• Task prompt: Output the lines below from the one containing "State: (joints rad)" through the end of the listing, inclusive, exactly as they appear, and nothing further.

• The data:
•••••
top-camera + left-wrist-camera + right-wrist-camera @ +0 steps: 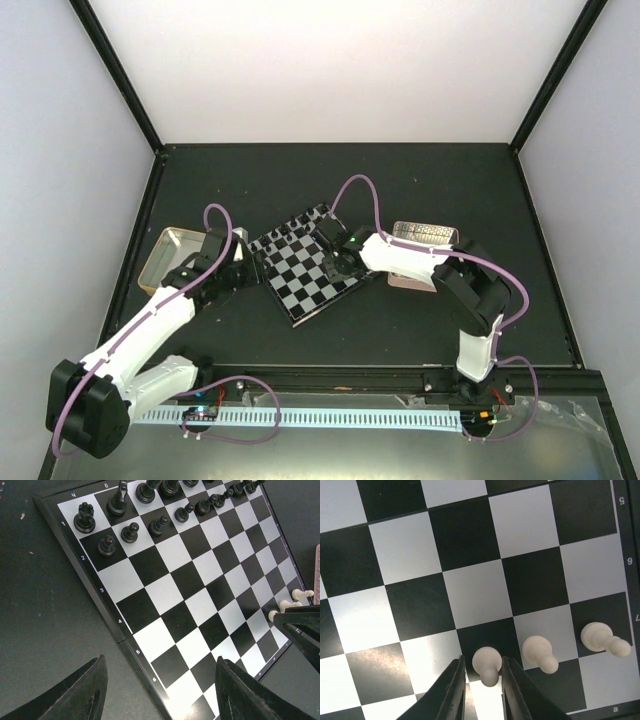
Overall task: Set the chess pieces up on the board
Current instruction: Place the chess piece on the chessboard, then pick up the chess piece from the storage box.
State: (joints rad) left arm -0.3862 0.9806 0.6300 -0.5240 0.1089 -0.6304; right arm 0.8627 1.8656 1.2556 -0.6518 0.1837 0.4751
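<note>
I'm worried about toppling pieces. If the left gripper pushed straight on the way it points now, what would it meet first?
The left gripper would probably meet bare squares of the board just past its near rim. No chessman stands in that line; the black pieces sit farther off, though depth is unclear.

board: black and pale squares, thin dark rim, flat, turned askew | black pieces: upright, two rows along one edge | white pawns: three on adjoining squares near opposite edge
</note>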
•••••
• Task response:
State: (joints rad) left arm -0.3862 0.9806 0.6300 -0.5240 0.1089 -0.6304; right arm 0.8627 1.8656 1.2556 -0.6518 0.1837 0.4751
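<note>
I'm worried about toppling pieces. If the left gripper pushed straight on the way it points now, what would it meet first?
The left gripper would probably meet bare squares of the board just past its near rim. No chessman stands in that line; the black pieces sit farther off, though depth is unclear.

board: black and pale squares, thin dark rim, flat, turned askew | black pieces: upright, two rows along one edge | white pawns: three on adjoining squares near opposite edge
</note>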

No additional output is expected.